Post-surgery infections occur more often in patients with rheumatoid arthritis, spondyloarthritis and SLE than in patients with osteoarthritis, which is the most common reason for these replacements in the general population.2 For example, one study found that patients with rheumatoid arthritis had twice the risk of developing an infection in the region surrounding their new prosthetic joint compared with patients with osteoarthritis.3 The guideline recommendations are designed to balance the risks of post-surgical infection with the risks of disease flare, which can be quite serious in such conditions as severe SLE.
One of the guideline panel participants, Jasvinder A. Singh, MD, MPH, professor of medicine and epidemiology at the University of Alabama at Birmingham and a staff rheumatologist at the Birmingham Veterans Affairs Medical Center, notes these infections can range in severity from mild suture infections to deep infections that spread into the joint and prosthesis. “Although rare, the latter are disastrous—a huge deal for both the patient and the surgeon,” he says.

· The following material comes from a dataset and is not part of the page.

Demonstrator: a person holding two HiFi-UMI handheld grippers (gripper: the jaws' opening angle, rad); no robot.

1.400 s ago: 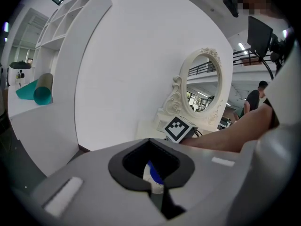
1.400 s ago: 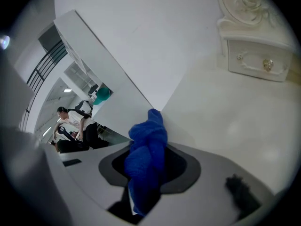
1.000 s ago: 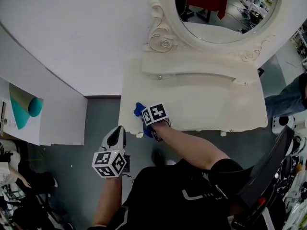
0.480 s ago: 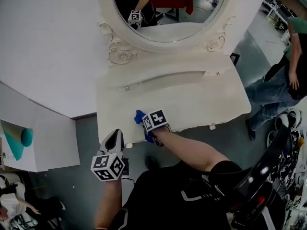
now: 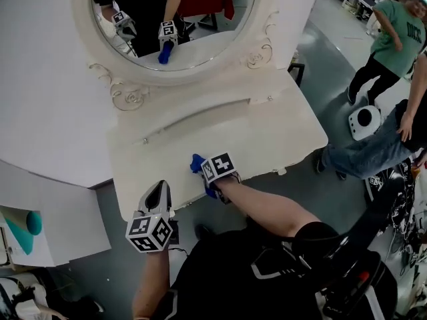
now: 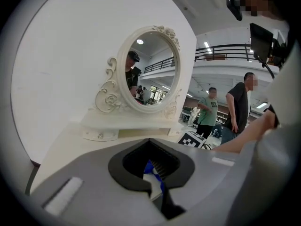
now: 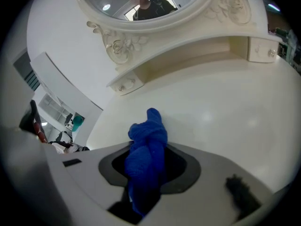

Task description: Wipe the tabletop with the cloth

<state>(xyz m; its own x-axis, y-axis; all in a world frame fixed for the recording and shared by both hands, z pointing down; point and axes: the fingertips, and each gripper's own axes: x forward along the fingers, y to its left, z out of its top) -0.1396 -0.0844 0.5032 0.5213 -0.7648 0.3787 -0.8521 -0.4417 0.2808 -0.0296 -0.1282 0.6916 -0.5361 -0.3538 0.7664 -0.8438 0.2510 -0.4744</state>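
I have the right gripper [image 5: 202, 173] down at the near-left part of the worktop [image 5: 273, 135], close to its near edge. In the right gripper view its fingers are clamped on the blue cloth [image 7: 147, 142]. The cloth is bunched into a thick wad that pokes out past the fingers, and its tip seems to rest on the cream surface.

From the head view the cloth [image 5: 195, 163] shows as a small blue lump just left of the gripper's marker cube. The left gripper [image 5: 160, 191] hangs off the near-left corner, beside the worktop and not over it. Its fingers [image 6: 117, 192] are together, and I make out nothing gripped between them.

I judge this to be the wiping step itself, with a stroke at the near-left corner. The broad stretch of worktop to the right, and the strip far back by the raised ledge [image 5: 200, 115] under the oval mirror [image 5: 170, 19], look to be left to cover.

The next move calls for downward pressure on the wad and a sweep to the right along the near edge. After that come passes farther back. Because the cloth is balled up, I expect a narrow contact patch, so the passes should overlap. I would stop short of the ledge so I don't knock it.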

Dr. Singh explains that recovery from such infections can require multiple surgeries over a one- to two-year period, causing major issues with patient disability and immobility, as well as a high risk of reinfection when a new prosthesis is eventually surgically implanted.
Lead guideline author Susan M. Goodman, MD, professor of clinical medicine at Weill Cornell Medicine and an attending rheumatologist at the Hospital for Special Surgery, New York City, notes that the patients who participated in the patient panel on the 2017 guideline were more concerned about infection risk than the risk of flare, even though disease flares after surgery may occur in more than half of patients.1,2 “They were remarkably unified in their concern about infection,” Dr. Goodman says. “They felt that while flares were very difficult, infections could become severe, and their unpredictable nature was even more difficult.”